What you will do ▸ Exclude the images, then return every line below exactly as written.

Recorded information ▸
*** Begin section ***

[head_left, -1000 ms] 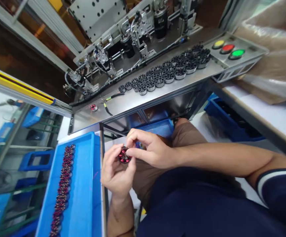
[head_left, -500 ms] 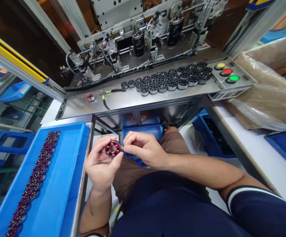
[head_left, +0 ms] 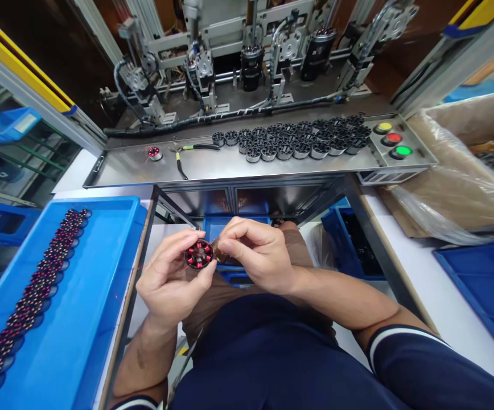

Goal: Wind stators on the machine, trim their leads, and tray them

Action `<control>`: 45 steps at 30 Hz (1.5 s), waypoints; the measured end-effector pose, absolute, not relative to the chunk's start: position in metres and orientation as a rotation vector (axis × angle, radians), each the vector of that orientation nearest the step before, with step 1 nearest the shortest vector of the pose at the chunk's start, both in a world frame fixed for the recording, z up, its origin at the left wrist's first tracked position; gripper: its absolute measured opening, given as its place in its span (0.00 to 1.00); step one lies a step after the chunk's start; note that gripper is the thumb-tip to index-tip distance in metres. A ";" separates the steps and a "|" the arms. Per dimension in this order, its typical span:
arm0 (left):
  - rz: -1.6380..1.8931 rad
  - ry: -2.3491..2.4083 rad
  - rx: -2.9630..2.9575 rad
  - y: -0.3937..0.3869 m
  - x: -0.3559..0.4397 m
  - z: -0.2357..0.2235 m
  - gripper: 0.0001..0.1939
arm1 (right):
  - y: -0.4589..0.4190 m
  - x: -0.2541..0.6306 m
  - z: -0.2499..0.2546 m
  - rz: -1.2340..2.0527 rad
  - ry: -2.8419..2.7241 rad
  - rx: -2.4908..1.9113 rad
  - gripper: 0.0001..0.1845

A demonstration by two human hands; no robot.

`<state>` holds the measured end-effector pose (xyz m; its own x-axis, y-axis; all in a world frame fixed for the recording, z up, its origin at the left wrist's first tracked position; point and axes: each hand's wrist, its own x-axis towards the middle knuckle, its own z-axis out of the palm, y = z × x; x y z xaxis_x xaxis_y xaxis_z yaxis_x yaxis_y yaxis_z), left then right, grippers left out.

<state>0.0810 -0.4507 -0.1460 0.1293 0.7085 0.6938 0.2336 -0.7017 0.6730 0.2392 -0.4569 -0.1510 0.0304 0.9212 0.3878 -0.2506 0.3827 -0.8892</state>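
My left hand is closed around a small round stator, a dark ring with red wire coils inside. Thumb and fingers grip its rim, and the coil side faces up toward me. At the ring's right edge, my right hand is pinched, its fingertips right beside the rim. What sits between those fingertips is too small to make out; it may be a wire end. A thin loose red wire trails to the left of my left hand. On the metal ledge lie another red-wound stator and open cutting pliers with black-and-yellow handles.
Several unwound black stator cores stand in rows on the ledge, before a winding machine. A button panel is at right. The left blue tray holds rows of wound stators. A plastic-lined carton sits far right.
The stator has tipped slightly in my left hand, and my right hand stays pinched beside it. My view has shifted a little. Upright rods now show above the machine's black cylinders.
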 end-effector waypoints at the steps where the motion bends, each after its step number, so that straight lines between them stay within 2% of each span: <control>1: 1.597 0.921 2.014 -0.451 0.082 -0.146 0.25 | -0.457 0.240 -0.151 1.023 -1.198 -0.746 0.14; 4: 1.590 0.976 1.984 -0.452 0.082 -0.145 0.23 | -0.458 0.241 -0.152 1.005 -1.226 -0.753 0.14; 9: 1.493 0.911 1.770 -0.452 0.078 -0.142 0.19 | -0.455 0.248 -0.157 0.946 -1.362 -0.620 0.05; 15: 1.445 0.910 1.720 -0.453 0.077 -0.139 0.16 | -0.453 0.248 -0.151 0.818 -1.457 -0.594 0.01; 22: 1.573 0.967 1.866 -0.459 0.081 -0.139 0.21 | -0.467 0.238 -0.151 0.649 -1.410 -0.615 0.06; 26: 1.617 0.969 1.865 -0.460 0.081 -0.137 0.20 | -0.467 0.239 -0.153 0.624 -1.455 -0.527 0.06; 30: 1.450 0.861 1.677 -0.459 0.076 -0.134 0.17 | -0.453 0.252 -0.148 0.687 -1.519 -0.475 0.11; 33: 1.294 0.780 1.488 -0.458 0.073 -0.133 0.19 | -0.440 0.262 -0.140 0.689 -1.656 -0.397 0.16; 39: 1.148 0.670 1.310 -0.458 0.077 -0.130 0.19 | -0.424 0.265 -0.124 0.662 -1.891 -0.216 0.09; 45: 1.096 0.629 1.235 -0.455 0.080 -0.128 0.18 | -0.432 0.263 -0.125 0.500 -1.850 -0.213 0.02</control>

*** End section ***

Result of the exercise ▸
[head_left, -1000 ms] 
[head_left, -500 ms] 
[head_left, +0 ms] 

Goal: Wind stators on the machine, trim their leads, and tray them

Action `<control>`: 45 steps at 30 Hz (1.5 s), waypoints; the measured end-effector pose, absolute, not relative to the chunk's start: position in metres and orientation as a rotation vector (axis × angle, radians), each the vector of that orientation nearest the step before, with step 1 nearest the shortest vector of the pose at the chunk's start, both in a world frame fixed for the recording, z up, its origin at the left wrist's first tracked position; gripper: its absolute measured opening, given as its place in its span (0.00 to 1.00); step one lies a step after the chunk's start; note that gripper is the thumb-tip to index-tip distance in metres. A ";" separates the steps and a "|" the arms. Per dimension in this order, its typical span:
arm0 (left):
  - rz: -1.6380..1.8931 rad
  - ry: -2.3491..2.4083 rad
  - rx: -2.9630..2.9575 rad
  - y: -0.3937..0.3869 m
  - x: -0.3559..0.4397 m
  - z: -0.2357..0.2235 m
  - gripper: 0.0001..0.1939
arm1 (right):
  - y: -0.4589..0.4190 m
  - x: -0.2541..0.6306 m
  - z: -0.2499..0.2546 m
  - rz: -1.2340..2.0527 rad
  - ry: -2.8419..2.7241 rad
  - rx: -2.4908..1.9113 rad
  - gripper: 0.0001..0.1845

A demonstration by two human hands; no robot.

`<state>` holds the measured end-effector pose (xyz m; its own x-axis, y-axis; all in a world frame fixed for the recording, z up, its origin at the left wrist's first tracked position; point and axes: each hand's wrist, its own x-axis towards the middle knuckle, its own z-axis out of the palm, y = z × x; x y z xaxis_x xaxis_y xaxis_z yaxis_x yaxis_y yaxis_z), left then right, grippers left out.

<state>0.0810 -0.4507 -0.1460 0.1293 0.7085 0.6938 0.2336 -0.7017 0.6730 0.2392 -0.4569 -0.1510 0.0304 0.9212 0.3878 -0.2506 0.3827 -0.8892</state>
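My left hand is closed around a small round stator, a dark ring with red wire coils inside. Thumb and fingers grip its rim, and the coil side faces up toward me. At the ring's right edge, my right hand is pinched, its fingertips right beside the rim. What sits between those fingertips is too small to make out; it may be a wire end. A thin loose red wire trails to the left of my left hand. On the metal ledge lie another red-wound stator and open cutting pliers with black-and-yellow handles.
Several unwound black stator cores stand in rows on the ledge, before a winding machine. A button panel is at right. The left blue tray holds rows of wound stators. A plastic-lined carton sits far right.
The stator has tipped slightly in my left hand, and my right hand stays pinched beside it. My view has shifted a little. Upright rods now show above the machine's black cylinders.
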 end-effector waypoints at the steps where the motion bends, each after its step number, so that straight lines between them stay within 2% of each span: <control>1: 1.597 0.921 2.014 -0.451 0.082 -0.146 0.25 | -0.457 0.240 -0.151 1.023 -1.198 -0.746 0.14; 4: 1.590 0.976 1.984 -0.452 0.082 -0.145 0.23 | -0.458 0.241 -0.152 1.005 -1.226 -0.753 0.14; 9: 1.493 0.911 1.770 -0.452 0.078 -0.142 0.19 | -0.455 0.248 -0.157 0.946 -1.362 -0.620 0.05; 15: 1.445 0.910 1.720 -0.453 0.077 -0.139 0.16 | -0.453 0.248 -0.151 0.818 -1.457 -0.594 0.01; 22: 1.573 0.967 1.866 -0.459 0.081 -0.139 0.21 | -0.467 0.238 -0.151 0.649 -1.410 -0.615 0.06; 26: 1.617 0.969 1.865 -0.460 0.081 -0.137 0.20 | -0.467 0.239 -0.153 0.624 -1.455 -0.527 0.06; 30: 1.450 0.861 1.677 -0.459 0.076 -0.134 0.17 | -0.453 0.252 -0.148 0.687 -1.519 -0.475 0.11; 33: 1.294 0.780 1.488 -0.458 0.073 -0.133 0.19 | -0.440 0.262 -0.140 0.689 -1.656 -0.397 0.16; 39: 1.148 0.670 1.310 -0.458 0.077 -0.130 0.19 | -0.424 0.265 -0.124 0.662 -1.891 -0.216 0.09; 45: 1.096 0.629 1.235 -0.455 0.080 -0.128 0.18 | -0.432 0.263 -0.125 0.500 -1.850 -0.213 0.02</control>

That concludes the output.